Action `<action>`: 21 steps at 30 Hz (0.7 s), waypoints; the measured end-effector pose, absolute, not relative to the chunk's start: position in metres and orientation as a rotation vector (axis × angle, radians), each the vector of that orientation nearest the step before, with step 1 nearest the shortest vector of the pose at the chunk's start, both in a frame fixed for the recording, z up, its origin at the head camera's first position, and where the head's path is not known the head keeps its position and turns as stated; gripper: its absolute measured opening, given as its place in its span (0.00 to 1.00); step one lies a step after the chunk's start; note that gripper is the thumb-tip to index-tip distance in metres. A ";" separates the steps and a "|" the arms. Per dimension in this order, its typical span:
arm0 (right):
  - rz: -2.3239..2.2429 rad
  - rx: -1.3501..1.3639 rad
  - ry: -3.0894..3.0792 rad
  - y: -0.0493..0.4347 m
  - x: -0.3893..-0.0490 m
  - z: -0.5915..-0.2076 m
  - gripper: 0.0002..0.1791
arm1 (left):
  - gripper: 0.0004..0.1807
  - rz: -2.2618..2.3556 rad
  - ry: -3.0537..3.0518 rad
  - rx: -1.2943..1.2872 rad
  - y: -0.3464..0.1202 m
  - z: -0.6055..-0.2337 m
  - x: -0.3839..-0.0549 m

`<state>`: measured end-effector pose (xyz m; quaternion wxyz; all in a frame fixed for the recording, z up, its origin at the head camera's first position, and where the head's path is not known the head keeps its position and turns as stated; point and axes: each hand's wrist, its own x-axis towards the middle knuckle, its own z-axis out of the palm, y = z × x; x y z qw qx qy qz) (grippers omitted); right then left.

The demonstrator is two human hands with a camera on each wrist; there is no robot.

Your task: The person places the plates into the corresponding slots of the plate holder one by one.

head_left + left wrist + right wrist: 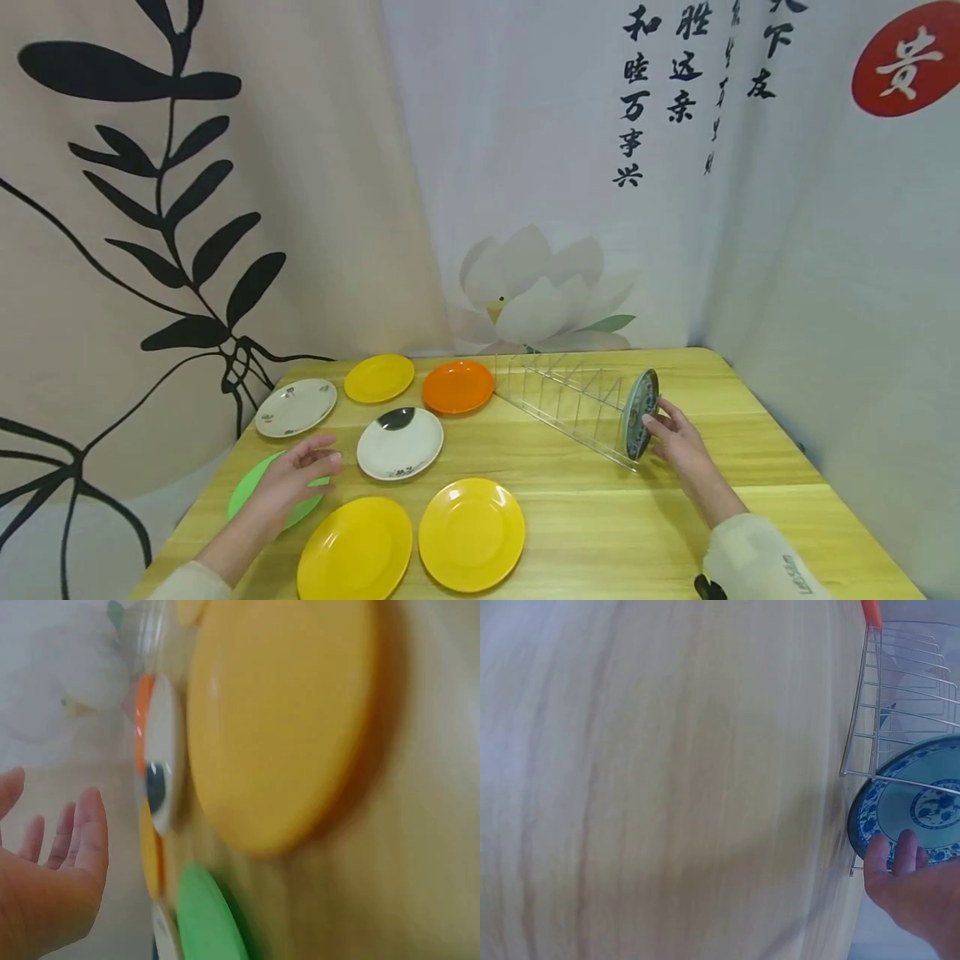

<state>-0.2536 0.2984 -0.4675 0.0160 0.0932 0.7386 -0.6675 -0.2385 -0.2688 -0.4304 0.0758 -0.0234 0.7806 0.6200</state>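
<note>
A blue-and-white patterned plate [641,415] stands on edge at the near right end of the wire dish rack [558,400]. My right hand [678,437] pinches the plate's right side; in the right wrist view its fingers [906,851] overlap the patterned face. Over the green plate [251,483] hovers my left hand [296,475], fingers loosely spread and holding nothing. The hand hides part of that plate. Right of it lies a white plate with a dark patch [401,450].
Two yellow plates [471,533] lie at the front of the wooden table [600,533]. Farther back are a floral white plate [296,408], another yellow plate [379,378] and an orange plate [457,387] close to the rack's left end. A printed curtain [525,167] hangs behind.
</note>
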 end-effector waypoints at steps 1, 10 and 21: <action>-2.073 0.293 2.298 0.298 -0.254 -0.468 0.42 | 0.36 1.838 2.349 -0.096 -0.276 -0.432 -0.235; -2.078 0.301 2.289 0.298 -0.256 -0.469 0.42 | 0.36 1.628 2.332 -0.083 -0.329 -0.452 -0.214; -2.086 0.302 2.274 0.299 -0.256 -0.471 0.42 | 0.34 1.544 2.242 -0.057 -0.342 -0.477 -0.205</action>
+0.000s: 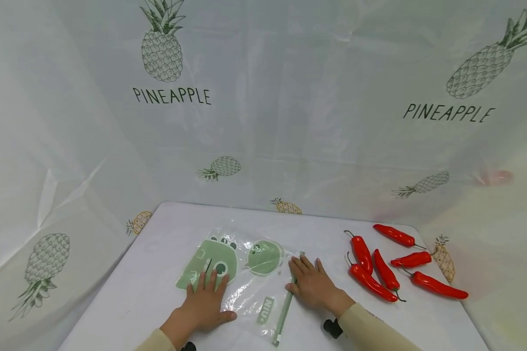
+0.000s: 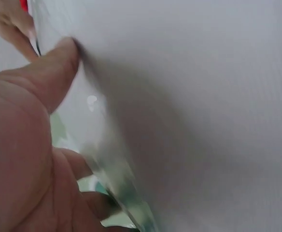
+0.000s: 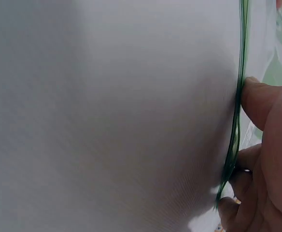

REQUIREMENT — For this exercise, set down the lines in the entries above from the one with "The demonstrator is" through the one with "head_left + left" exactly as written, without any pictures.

OUTPUT FOR THIS EXERCISE —
The demonstrator is two human hands with a camera on each wrist; there is no robot.

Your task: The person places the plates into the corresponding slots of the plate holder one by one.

head_left + left wrist + right wrist: 

This finishes the response to the exercise.